= Instructions for the task =
Your answer should be one number, the count of lines in the data that hold "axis".

= Given data =
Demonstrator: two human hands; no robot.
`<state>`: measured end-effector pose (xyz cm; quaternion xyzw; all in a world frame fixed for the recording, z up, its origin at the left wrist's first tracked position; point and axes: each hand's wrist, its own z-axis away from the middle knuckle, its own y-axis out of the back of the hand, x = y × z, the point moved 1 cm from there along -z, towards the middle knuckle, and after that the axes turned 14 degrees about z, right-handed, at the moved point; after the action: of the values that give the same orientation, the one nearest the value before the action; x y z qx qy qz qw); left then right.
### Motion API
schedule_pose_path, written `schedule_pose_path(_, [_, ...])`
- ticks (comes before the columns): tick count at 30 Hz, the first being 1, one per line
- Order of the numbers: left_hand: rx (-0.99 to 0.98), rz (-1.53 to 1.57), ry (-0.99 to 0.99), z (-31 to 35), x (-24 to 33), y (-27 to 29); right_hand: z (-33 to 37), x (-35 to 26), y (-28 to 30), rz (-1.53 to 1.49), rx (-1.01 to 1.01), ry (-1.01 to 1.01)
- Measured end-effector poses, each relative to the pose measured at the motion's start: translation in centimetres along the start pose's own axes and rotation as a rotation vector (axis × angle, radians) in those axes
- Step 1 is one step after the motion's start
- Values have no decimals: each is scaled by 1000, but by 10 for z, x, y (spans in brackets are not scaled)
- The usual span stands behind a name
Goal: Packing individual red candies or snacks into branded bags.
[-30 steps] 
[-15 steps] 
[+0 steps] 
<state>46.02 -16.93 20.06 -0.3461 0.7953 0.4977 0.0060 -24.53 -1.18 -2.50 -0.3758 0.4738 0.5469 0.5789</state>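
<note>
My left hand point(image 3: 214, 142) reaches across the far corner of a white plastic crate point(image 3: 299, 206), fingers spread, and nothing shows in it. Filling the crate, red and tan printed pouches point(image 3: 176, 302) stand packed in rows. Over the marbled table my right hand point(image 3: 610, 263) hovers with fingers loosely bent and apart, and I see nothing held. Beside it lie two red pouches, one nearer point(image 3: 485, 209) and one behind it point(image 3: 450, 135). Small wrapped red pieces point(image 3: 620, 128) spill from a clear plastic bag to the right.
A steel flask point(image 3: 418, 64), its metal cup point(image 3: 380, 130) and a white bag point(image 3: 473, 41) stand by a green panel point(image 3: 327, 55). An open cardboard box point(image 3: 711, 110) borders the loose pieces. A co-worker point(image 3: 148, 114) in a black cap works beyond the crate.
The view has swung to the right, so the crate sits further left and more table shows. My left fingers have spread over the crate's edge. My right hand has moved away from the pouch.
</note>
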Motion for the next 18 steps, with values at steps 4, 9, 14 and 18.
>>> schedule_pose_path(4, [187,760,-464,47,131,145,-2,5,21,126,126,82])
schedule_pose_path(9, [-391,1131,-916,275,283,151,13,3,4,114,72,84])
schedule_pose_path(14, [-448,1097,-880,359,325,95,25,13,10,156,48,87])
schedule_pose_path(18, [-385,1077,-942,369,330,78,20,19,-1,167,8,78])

= Answer for this exercise =
2